=== Begin Enclosure ===

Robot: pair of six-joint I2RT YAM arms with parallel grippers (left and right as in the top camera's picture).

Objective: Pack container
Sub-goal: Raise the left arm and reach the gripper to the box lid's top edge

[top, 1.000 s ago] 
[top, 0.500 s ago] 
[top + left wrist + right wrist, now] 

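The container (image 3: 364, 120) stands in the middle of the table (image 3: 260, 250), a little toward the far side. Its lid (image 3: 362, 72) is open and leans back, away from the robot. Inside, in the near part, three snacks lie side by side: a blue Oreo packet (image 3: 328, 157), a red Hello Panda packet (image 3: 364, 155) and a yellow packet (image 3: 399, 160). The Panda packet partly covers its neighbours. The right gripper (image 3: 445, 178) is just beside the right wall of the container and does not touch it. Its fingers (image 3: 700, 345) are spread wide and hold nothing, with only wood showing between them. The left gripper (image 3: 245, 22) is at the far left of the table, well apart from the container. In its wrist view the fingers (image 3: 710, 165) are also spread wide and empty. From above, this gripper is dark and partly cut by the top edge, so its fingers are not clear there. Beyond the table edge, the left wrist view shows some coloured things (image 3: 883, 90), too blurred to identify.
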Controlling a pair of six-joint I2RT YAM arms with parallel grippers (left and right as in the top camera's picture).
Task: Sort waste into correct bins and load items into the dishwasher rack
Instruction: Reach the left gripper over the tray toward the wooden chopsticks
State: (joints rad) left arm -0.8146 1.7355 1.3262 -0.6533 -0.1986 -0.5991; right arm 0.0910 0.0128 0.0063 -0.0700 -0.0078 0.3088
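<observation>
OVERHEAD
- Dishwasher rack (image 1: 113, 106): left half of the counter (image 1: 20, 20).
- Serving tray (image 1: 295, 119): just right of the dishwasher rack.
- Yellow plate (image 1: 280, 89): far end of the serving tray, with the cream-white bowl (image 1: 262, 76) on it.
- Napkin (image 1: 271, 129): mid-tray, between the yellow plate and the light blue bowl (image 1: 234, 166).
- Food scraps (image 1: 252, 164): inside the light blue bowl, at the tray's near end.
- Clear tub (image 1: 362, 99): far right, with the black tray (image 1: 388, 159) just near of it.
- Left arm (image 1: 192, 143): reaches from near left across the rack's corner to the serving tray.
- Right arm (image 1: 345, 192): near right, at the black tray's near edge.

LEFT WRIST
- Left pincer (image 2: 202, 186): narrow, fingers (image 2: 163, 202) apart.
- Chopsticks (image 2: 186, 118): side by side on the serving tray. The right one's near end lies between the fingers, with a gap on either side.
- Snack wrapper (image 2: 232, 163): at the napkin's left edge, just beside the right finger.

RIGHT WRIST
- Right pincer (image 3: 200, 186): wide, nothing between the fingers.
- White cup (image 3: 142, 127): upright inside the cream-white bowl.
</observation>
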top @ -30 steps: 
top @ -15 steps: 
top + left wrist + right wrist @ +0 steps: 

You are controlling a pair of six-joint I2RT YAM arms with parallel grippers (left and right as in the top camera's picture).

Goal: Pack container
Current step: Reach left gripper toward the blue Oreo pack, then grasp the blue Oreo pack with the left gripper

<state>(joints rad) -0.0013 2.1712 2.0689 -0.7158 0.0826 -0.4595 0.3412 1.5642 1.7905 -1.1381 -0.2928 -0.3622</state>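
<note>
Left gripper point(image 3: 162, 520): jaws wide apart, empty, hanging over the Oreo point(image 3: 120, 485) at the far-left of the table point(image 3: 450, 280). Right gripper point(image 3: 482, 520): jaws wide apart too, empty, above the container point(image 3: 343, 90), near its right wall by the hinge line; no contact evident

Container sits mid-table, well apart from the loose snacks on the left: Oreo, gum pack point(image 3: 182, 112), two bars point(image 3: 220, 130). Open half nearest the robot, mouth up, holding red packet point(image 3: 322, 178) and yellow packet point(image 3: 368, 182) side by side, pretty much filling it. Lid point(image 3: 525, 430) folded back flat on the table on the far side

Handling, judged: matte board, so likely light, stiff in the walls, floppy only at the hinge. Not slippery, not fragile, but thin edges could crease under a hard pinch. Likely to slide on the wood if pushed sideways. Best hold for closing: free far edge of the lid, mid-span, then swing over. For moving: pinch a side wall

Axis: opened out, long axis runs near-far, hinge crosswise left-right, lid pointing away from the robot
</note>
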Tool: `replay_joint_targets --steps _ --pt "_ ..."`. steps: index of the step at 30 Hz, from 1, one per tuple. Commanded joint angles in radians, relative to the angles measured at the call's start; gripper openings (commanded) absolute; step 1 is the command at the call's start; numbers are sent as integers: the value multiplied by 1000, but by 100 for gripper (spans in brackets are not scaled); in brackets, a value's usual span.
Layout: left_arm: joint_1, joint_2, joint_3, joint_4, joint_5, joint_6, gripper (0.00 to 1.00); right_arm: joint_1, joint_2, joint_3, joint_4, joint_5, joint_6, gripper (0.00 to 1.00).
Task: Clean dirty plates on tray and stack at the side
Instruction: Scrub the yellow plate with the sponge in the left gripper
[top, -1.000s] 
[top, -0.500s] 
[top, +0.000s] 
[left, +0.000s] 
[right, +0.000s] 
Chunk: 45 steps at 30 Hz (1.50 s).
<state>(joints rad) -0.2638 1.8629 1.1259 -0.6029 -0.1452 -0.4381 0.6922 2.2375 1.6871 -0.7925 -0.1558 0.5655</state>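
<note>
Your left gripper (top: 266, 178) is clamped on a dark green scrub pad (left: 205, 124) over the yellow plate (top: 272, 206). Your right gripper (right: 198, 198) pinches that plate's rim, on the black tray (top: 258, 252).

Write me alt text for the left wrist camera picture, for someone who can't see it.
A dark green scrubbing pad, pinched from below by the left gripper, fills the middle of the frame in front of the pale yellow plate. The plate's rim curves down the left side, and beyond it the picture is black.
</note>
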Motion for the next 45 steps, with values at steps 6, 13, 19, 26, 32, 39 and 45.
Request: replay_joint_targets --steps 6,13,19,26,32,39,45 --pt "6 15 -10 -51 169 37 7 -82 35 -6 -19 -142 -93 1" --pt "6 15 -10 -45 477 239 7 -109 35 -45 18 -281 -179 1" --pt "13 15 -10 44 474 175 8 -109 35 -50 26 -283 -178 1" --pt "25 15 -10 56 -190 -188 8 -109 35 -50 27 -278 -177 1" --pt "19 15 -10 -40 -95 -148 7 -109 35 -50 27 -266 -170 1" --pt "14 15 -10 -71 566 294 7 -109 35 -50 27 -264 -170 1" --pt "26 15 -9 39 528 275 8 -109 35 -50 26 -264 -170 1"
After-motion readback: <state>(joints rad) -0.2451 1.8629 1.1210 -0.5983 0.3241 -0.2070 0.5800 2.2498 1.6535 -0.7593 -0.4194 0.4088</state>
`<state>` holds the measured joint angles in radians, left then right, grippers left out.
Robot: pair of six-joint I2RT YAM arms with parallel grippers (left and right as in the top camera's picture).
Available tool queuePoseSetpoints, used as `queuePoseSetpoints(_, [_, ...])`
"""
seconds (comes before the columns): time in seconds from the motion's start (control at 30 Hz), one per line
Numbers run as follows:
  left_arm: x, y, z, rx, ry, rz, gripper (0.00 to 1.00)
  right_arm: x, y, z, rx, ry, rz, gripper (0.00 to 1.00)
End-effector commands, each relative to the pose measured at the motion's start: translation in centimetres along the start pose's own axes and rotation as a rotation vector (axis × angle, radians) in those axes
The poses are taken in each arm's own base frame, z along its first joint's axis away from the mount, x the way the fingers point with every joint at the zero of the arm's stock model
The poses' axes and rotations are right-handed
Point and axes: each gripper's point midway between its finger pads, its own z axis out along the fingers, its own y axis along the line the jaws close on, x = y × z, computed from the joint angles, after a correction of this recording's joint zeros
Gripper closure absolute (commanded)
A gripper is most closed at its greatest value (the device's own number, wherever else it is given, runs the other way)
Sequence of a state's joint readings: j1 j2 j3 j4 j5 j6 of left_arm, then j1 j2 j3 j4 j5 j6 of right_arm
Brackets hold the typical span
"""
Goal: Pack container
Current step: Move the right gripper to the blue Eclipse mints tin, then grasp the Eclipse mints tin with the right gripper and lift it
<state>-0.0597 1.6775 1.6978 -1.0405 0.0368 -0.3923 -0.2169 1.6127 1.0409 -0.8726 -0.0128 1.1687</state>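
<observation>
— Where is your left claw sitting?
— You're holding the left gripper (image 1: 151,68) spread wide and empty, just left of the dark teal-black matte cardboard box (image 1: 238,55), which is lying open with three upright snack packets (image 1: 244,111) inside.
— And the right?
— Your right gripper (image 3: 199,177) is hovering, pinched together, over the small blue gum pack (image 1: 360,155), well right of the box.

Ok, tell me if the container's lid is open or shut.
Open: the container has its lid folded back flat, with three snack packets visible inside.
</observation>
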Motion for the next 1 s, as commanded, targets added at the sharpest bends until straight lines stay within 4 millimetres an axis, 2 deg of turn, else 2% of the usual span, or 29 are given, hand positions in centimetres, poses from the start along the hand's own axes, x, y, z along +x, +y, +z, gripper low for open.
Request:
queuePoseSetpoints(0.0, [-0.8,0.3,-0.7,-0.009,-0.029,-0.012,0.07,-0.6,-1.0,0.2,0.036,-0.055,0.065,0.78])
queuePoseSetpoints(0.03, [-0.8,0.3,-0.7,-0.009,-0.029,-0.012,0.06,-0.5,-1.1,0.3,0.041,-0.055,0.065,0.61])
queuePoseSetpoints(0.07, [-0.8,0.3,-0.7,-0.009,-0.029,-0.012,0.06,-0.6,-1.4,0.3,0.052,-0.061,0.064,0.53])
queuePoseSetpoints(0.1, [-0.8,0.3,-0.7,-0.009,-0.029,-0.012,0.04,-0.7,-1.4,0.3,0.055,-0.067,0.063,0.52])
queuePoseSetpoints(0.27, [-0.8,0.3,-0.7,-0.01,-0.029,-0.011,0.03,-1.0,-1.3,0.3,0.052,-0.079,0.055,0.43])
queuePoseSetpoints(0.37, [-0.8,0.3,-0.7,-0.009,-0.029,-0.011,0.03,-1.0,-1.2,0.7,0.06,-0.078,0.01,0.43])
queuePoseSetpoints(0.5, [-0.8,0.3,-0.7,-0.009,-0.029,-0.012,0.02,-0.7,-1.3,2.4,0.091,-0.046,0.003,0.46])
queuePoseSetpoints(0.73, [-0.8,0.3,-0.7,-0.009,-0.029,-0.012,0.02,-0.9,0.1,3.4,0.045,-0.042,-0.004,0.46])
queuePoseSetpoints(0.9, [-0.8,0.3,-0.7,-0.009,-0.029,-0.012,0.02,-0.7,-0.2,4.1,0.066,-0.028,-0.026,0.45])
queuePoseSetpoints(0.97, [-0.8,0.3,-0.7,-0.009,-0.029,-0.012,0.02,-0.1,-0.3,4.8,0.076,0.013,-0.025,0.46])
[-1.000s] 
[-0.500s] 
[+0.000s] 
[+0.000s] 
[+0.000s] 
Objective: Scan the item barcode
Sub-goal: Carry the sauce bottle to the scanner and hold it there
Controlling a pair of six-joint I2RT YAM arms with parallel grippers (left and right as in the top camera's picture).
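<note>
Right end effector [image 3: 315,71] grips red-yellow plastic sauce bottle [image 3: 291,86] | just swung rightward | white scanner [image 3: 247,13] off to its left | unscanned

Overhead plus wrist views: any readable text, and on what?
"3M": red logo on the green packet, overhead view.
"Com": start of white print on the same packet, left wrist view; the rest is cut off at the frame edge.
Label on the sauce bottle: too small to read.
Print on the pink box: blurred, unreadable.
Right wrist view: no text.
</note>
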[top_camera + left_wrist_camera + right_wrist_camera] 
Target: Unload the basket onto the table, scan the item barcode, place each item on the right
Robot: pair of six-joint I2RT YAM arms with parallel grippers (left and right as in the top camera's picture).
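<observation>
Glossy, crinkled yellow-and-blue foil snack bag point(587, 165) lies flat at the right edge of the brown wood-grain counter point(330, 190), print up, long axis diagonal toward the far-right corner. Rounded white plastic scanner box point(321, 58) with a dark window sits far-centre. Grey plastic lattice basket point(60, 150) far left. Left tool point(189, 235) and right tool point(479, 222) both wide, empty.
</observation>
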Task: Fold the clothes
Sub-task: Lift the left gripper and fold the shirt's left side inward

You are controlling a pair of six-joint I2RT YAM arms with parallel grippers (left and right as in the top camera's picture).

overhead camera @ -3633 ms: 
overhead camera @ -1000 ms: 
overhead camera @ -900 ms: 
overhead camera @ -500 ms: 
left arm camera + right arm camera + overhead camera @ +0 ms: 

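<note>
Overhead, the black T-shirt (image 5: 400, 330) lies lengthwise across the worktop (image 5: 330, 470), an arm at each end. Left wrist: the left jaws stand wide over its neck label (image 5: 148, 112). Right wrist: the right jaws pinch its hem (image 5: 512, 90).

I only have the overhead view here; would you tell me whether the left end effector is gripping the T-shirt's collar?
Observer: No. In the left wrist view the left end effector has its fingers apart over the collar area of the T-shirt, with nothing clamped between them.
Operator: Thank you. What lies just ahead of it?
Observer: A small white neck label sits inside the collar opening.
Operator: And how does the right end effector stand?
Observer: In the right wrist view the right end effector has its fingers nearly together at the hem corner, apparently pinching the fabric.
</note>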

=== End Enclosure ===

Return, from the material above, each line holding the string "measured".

## Expected output:
Tool: `replay_joint_targets --steps _ --pt "_ ..."`. steps: index of the step at 30 Hz, from 1, one per tuple. Commanded joint angles in radians, relative to the angles measured at the call's start; gripper openings (commanded) absolute; step 1 is the command at the call's start; numbers are sent as integers: the value multiplied by 1000, but by 100 for gripper (spans in brackets are not scaled); in brackets, a value's usual span.
`<state>` holds the measured joint angles in radians, left then right, grippers left out.
End-effector commands, each relative to the pose measured at the motion's start: translation in centimetres along the start pose's own axes and rotation as a rotation vector (axis × angle, radians) in those axes

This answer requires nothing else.